Lacy, who was laid off in July along with more than 300 other workers at Sprout Mortgage, said the recent boom and bust in her industry is reminiscent of the housing crash that began in 2007. 

“Business was great, it was just how it was before in 2006, that’s how busy it got. But now it just came to almost a screeching halt,” Lacy said. “Beginning of the year, I started seeing those signs, and it was like, oh god, here it comes again.”

With widespread cuts across the industry, she’s now struggling to find a new job. At 43 years old, she is looking to get certified to work in another field, such as health care or information technology. 

Lacy said she saw large numbers of people drawn into the industry with big bonuses and the promise of remote work during the hiring boom, including her daughter and her daughter’s friends, who have also been laid off and are struggling to pivot to a new profession. 

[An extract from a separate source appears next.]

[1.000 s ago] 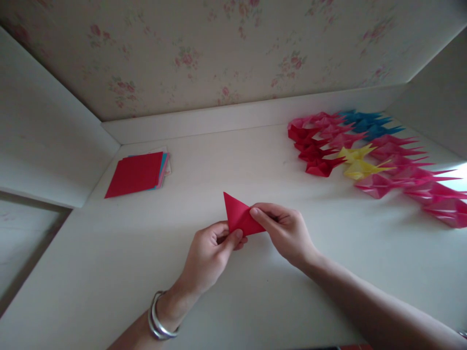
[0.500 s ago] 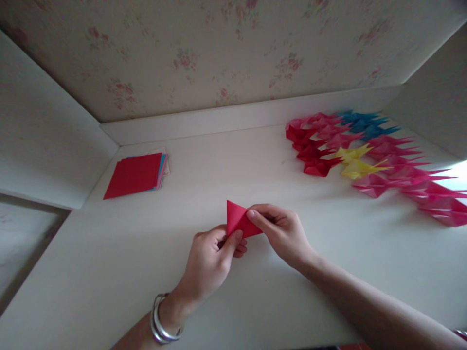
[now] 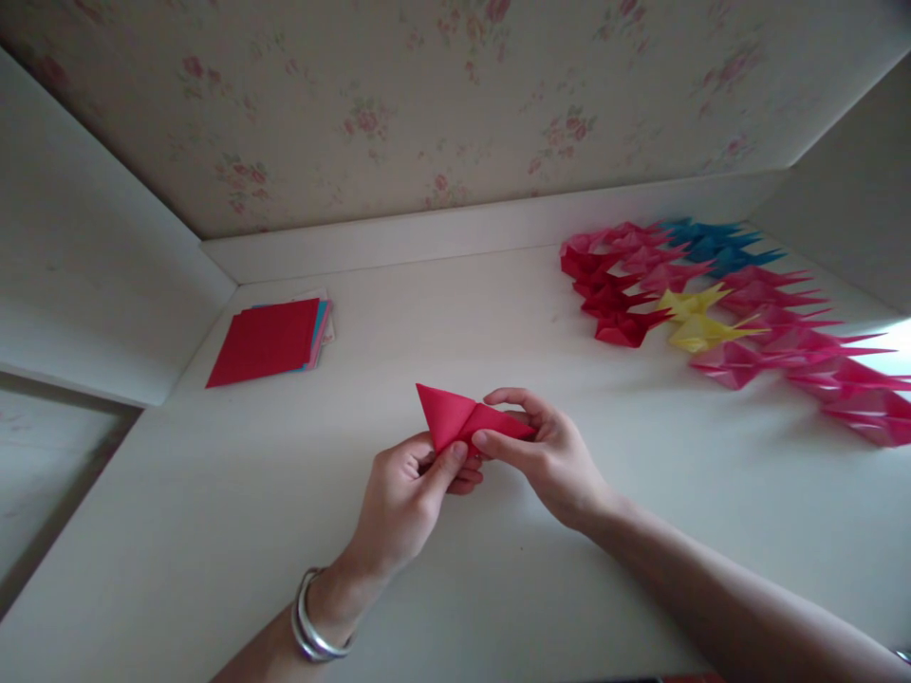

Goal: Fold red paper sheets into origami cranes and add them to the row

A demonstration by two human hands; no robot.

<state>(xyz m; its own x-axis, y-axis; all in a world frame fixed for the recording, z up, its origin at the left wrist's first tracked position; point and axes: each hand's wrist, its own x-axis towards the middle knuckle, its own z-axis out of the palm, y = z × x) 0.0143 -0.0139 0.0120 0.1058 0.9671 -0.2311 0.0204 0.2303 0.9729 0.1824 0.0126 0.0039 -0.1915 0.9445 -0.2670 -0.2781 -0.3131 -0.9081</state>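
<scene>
Between my two hands is a folded piece of red origami paper [image 3: 447, 415], held just above the white tabletop. It has a pointed flap at the upper left and a crease line near its middle. My left hand [image 3: 409, 498] pinches its lower edge, thumb on top and fingers curled beneath. On the right side, my right hand [image 3: 551, 455] grips the paper with the thumb on the near face and the index finger arched over the far edge. The paper's right end is partly hidden by that hand.
A stack of square paper [image 3: 267, 340], red on top, lies at the left of the white table [image 3: 441, 323]. Several folded paper pieces [image 3: 701, 332] in red, pink, yellow and blue stand in rows at the right. A floral wall [image 3: 399, 123] and white side panels border the table.
The red paper now shows a wider shape, with its point shifted left and a crease visible. My right thumb has moved down toward my left thumb, and the right index finger has lifted.
</scene>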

Real estate brokers have also been affected, said Ken H. Johnson, a former real estate broker who is now an associate dean at Florida Atlantic University, where he studies the real estate industry. 

Even in the best of times, it can be a struggle for new brokers to be able to make a full-time living selling real estate. Now, with sales steadily dropping, he anticipates the number of realtors, which currently stands at around 1.6 million, could shrink by as much as 25% over the next three to four years — similar to what was seen following the housing crash of 2007 and 2008. 

“This isn’t going to be a hiccup,” said Johnson. “This is going to hit the real estate agent force really hard, and as the number of transactions go down so do the number of people working in the mortgage industry, working with third party information providers, those Zillows and Redfins of the world, all these numbers are going to go down.”

It has been a mixed picture so far for home builders. New construction rose in August, but permits for new home projects fell to their lowest levels since spring 2020.

The industry has continued to add construction jobs largely because of demand for multifamily rental buildings and remodeling projects, but hiring could be flat or decline in the second half of the year and into 2023 if interest rates remain high, said Robert Dietz, chief economist for the National Association of Home Builders.

Still, given the shortage of housing in the U.S., he's not expecting a repeat of the Great Recession when the industry lost 1.5 million jobs.

“We think the market is short by about a million homes,” said Dietz. “So we expect to see some price weakness, but we’re not going to see the big kind of price declines that we did back then.”